Where the holy rivers meet
Millions of devotees travel to the Mahamaham tank every 12 years to wash away their sins in the holy rivers believed to converge in the tank.
1 Aug 2016
Once every 12 years, pilgrims take a dip in the sacred tank where the holy rivers are believed to converge during the Mahamaham festival.

Temples in India have always had a water body near its premises. Whether it is a natural pond, a free-flowing river or a man-made tank, the water inside them seem to imbibe the sacredness associated with the temples, thereby becoming an integral part of the cultural, social and religious landscape of that area. 

The Mahamaham tank in Kumbakonam, Tamil Nadu, is one such tank in the heart of the Cauvery delta. There is no concrete evidence of when it was built, though the puranas (ancient texts) mention Lord Rama bathing in its water. It finds mention in old religious texts, and is adulated in verse by the famous 17th century Tamil poet and saint, Appar Tirunavukkarasar Nayanar. This is where the Mahamaham festival is held every 12 years. The festival is the southern equivalent of the Kumbh Mela held at the confluence of the Ganges at Prayag. Lakhs of pilgrims throng the tank to take a dip in its holy water. 

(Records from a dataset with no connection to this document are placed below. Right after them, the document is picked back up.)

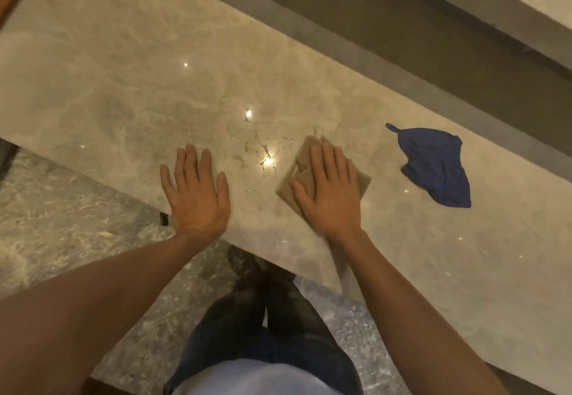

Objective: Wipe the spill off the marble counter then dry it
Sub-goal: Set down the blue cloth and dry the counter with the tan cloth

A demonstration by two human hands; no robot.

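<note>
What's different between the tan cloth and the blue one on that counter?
The tan cloth is folded flat into a rough square; the blue cloth lies crumpled and uneven. The tan cloth is pressed under the right hand, beside the spill; the blue cloth lies untouched, farther right, away from the wet patch. Both rest on the marble counter.

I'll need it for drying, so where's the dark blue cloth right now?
In the head view, the crumpled dark blue cloth lies on the marble counter, untouched, just right of the right hand pressing the tan cloth.
</note>
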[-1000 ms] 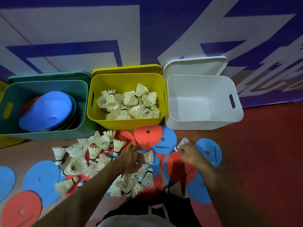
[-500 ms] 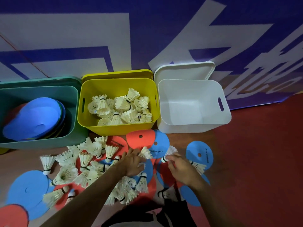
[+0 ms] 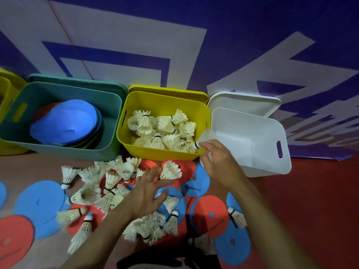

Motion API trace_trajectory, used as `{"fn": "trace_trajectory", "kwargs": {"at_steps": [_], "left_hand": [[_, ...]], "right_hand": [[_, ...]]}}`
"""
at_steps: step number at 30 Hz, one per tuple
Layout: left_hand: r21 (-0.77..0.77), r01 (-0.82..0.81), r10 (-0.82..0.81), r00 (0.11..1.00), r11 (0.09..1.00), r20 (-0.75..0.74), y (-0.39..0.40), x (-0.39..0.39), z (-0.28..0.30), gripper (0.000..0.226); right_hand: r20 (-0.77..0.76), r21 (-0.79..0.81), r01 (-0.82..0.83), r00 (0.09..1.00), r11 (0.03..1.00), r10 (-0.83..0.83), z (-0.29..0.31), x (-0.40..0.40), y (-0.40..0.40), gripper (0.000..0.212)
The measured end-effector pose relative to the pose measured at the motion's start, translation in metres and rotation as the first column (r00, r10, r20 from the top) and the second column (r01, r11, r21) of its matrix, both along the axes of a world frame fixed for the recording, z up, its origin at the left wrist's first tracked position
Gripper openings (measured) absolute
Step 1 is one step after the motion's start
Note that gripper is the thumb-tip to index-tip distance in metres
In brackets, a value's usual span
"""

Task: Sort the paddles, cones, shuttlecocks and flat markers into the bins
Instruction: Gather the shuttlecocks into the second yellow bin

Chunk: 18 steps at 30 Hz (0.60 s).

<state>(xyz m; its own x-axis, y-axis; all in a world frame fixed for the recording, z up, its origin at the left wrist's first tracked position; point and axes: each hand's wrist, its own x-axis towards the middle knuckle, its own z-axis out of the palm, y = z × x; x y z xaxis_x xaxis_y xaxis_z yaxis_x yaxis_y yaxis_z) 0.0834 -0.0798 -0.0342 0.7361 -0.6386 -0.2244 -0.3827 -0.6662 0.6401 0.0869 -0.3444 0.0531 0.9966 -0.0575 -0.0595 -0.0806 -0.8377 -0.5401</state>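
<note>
Several white shuttlecocks (image 3: 108, 183) lie heaped on the floor over red and blue flat markers (image 3: 210, 217). My left hand (image 3: 147, 193) is spread flat over the heap, and its fingertips touch the base of one upright shuttlecock (image 3: 171, 170). My right hand (image 3: 219, 164) pinches a blurred shuttlecock (image 3: 204, 138) by its cork end at the front right corner of the yellow bin (image 3: 165, 101), which holds several shuttlecocks. The teal bin (image 3: 108, 136) on the left contains stacked blue and red markers.
A white bin (image 3: 268, 167) stands to the right of the yellow one, with nothing visible inside. Another yellow bin (image 3: 5, 84) shows at the far left edge. More markers (image 3: 38, 200) lie on the floor at left. A purple and white banner backs the bins.
My right hand picked a shuttlecock off the floor and carried it up to the yellow bin's corner. My left hand stayed on the heap, now with its fingers spread.
</note>
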Motion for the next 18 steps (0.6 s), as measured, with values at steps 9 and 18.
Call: {"fn": "trace_trajectory", "kwargs": {"at_steps": [9, 18], "left_hand": [[-0.169, -0.147, 0.147, 0.989, 0.975, -0.012, 0.025, 0.013, 0.024, 0.036], [-0.206, -0.149, 0.159, 0.987, 0.967, 0.029, 0.041, 0.034, 0.044, 0.036]], "right_hand": [[-0.475, -0.544, -0.329, 0.879, 0.772, 0.039, -0.026, 0.080, 0.024, 0.062], [-0.601, -0.493, -0.292, 0.795, 0.820, -0.078, -0.046, 0.092, 0.027, 0.061]]}}
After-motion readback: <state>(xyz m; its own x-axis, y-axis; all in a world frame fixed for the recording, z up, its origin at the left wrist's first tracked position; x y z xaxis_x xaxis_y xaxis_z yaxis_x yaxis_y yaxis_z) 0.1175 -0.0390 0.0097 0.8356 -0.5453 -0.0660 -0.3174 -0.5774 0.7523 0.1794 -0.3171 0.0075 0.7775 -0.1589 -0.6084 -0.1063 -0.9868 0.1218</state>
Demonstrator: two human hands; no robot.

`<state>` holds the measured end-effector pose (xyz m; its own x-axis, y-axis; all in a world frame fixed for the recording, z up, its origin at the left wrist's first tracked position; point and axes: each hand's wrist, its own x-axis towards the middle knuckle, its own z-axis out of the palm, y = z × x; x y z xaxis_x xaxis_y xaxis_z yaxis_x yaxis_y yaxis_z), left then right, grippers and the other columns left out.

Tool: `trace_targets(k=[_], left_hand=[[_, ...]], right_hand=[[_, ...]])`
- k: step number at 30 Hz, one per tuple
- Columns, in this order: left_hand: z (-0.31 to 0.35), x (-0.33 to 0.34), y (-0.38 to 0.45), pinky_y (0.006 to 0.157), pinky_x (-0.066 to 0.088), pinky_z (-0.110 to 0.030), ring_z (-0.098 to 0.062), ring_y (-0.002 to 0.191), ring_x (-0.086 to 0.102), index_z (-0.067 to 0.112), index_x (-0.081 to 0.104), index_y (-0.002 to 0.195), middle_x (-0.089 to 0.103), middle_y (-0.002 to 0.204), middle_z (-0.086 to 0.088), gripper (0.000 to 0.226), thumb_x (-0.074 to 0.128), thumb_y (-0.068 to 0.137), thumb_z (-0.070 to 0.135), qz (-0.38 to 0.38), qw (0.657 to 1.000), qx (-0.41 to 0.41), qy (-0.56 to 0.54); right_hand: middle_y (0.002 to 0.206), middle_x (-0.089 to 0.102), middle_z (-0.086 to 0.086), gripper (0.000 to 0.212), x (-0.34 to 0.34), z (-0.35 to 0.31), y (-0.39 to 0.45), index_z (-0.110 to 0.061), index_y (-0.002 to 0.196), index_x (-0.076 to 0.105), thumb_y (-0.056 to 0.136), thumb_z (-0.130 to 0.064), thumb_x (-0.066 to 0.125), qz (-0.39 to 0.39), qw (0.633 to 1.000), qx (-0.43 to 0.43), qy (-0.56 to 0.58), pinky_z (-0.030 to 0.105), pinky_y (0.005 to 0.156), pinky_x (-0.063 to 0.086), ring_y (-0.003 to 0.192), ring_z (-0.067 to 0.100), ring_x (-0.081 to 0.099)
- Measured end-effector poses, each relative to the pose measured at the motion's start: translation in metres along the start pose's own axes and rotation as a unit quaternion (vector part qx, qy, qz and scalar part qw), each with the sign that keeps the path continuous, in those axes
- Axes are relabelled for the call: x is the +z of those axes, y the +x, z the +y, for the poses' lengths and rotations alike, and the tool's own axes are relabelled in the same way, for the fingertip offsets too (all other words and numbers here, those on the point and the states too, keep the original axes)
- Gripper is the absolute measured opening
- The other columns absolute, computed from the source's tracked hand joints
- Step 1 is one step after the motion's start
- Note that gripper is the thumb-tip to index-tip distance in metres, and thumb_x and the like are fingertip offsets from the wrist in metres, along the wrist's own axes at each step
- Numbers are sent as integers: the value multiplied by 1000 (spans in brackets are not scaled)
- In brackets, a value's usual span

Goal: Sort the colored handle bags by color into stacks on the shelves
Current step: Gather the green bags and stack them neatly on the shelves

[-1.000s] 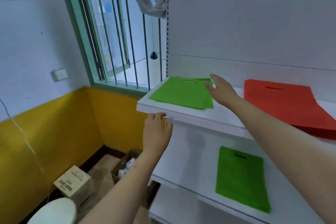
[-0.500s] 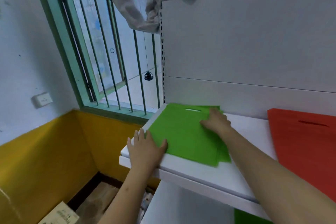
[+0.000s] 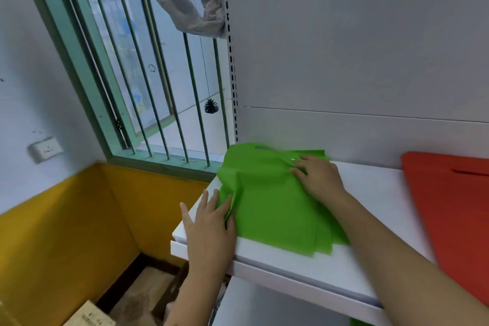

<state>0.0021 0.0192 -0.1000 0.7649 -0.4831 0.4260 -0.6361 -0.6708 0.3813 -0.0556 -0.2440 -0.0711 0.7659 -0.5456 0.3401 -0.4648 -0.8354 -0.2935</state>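
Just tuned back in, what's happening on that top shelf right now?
A person is squaring up the green bags on the shelf. The left hand presses against the stack's left edge, which is bunched up there, and the right hand rests on the top bag near its handle slot, fingers gathering the fabric. The layers are fanned out at the near edge, not yet flush. Red bags lie apart to the right on the same shelf.

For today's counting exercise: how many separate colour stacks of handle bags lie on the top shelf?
2. The green bag stack lies at the shelf's left end under both hands; the red bag stack lies at the right, cut off by the frame. More may be out of view.
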Motion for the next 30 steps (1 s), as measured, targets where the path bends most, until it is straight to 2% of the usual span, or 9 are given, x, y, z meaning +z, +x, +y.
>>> trace_targets(k=[4, 7, 10, 13, 16, 19, 22, 25, 30], left_hand=[[-4, -6, -7, 122, 7, -41, -8, 137, 37, 39, 34, 148, 42, 151, 1, 65, 48, 95, 4, 36, 991, 63, -114], [-5, -12, -6, 109, 32, -16, 4, 126, 44, 44, 29, 149, 49, 143, 9, 77, 43, 93, -7, 23, 966, 78, -246], [2, -24, -7, 84, 36, -3, 7, 105, 48, 42, 34, 147, 52, 119, 9, 76, 45, 93, -9, 28, 938, 9, -344], [3, -36, -8, 90, 45, -20, 5, 108, 52, 45, 57, 130, 55, 121, 15, 70, 51, 89, -12, 23, 893, -72, -445], [-3, -41, -10, 95, 52, -43, -15, 112, 59, 43, 68, 115, 61, 123, 8, 58, 60, 84, -6, 14, 873, -136, -469], [-2, -45, -22, 94, 54, -39, -13, 107, 64, 35, 73, 108, 67, 118, 6, 26, 70, 89, 18, 20, 858, -180, -481], [-3, -45, -38, 96, 52, -41, -13, 109, 62, 35, 76, 101, 67, 115, 10, 18, 69, 89, 23, 59, 854, -216, -469], [-8, -43, -54, 84, 58, -44, -20, 101, 67, 43, 68, 112, 62, 116, 10, 38, 68, 89, 14, 68, 826, -260, -495], [-30, -54, -95, 87, 57, -49, -24, 101, 70, 35, 59, 125, 68, 116, 4, 45, 70, 87, 14, 57, 796, -322, -509]], right_hand=[[154, 35, -7, 40, -14, 2, -2, -36, 136, 52, 101, -48, 36, -3, 998, 0, 67, 40, 105, 39, 139, 19, 36], [151, 41, -2, 42, -19, 6, -3, -35, 137, 52, 101, -48, 35, 10, 997, 0, 78, 43, 107, 39, 137, 22, 40], [131, 62, 1, 33, -21, 2, -5, -27, 127, 63, 99, -39, 49, 56, 979, 6, 194, 32, 99, 44, 122, 23, 55], [113, 71, -3, 26, -27, -6, -7, -19, 114, 72, 92, -29, 64, 97, 930, 51, 351, 19, 88, 42, 103, 9, 62], [105, 73, -1, 21, -24, -4, -3, -17, 106, 74, 88, -27, 70, 135, 864, 113, 472, 24, 90, 48, 93, 9, 64], [114, 68, 5, 30, -17, 2, 2, -17, 114, 68, 84, -12, 72, 139, 797, 170, 563, 32, 94, 51, 102, 17, 64], [139, 49, 8, 66, -16, 3, 6, -16, 142, 43, 83, -3, 70, 76, 771, 217, 594, 36, 94, 49, 119, 25, 55], [142, 43, 15, 83, -17, -3, 9, -6, 151, 24, 83, 1, 69, -2, 738, 238, 631, 35, 89, 49, 115, 28, 55], [115, 68, 14, 41, -22, -12, 3, 0, 125, 59, 86, -6, 68, -79, 771, 162, 611, 37, 91, 55, 96, 25, 68]])
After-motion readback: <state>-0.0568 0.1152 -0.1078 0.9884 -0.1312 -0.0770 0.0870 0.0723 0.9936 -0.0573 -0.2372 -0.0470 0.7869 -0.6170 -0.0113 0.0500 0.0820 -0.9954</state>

As per the ancient texts, the name of the city was Kudamukku (mouth or spout of a pot) from where the modern name, Kumbakonam, seems to have originated. The pot motif recurs in the myths associated with the Mahamaham tank. Kumba means pot and kona means crooked. As the legend goes, the celestial pot full of nectar holding the essence of life came to rest at this place after the deluge that follows every yug or era of human existence. Lord Shiva, disguised as a hunter, broke this pot with his arrow, thereby spilling its contents and rejuvenating life on earth. Mahamaham tank is that very place, where the pot was broken and the amrit (holy nectar) spilled on the earth. Of the broken piece of pot, Lord Shiva made a lingam and immersed himself in it. A temple here is named Adi Kumbeswara, which means ‘one who entered the kumba a long time ago’. Many claim that the city’s name is derived from here. Keeping with the belief that the lingam is made of sand or clay, no abhishekam or pouring of milk or water is done here as in the other Shiva temples. 

The tank itself covers an area of about six acres, and has a depth of about 10 feet. Since the early 20th century, however, the water level in the tank is reduced to a manageable two-feet depth before the onset of the festival to prevent any untoward incident. The tank is quadrilateral or pot-shaped; it has 20 holy wells, referred to as theerthams by the devotees, and are named after the holy rivers across the country and some Hindu deities. These wells were dug somewhere in the early 1900s, symbolising various theerthas or holy places. 

A file picture of the Mahamaham festival in 1900 (Source: WikipediaCommons)

The tank is surrounded by 16 small mandapams or shrines dedicated to Lord Shiva. The smaller shrines that abut these pavilions house the lingam, and are believed to have been added later. The king of Thanjavur is said to have constructed 16 mandapams and stone steps around this tank, under the guidance of his minister Govinda Dikshitar.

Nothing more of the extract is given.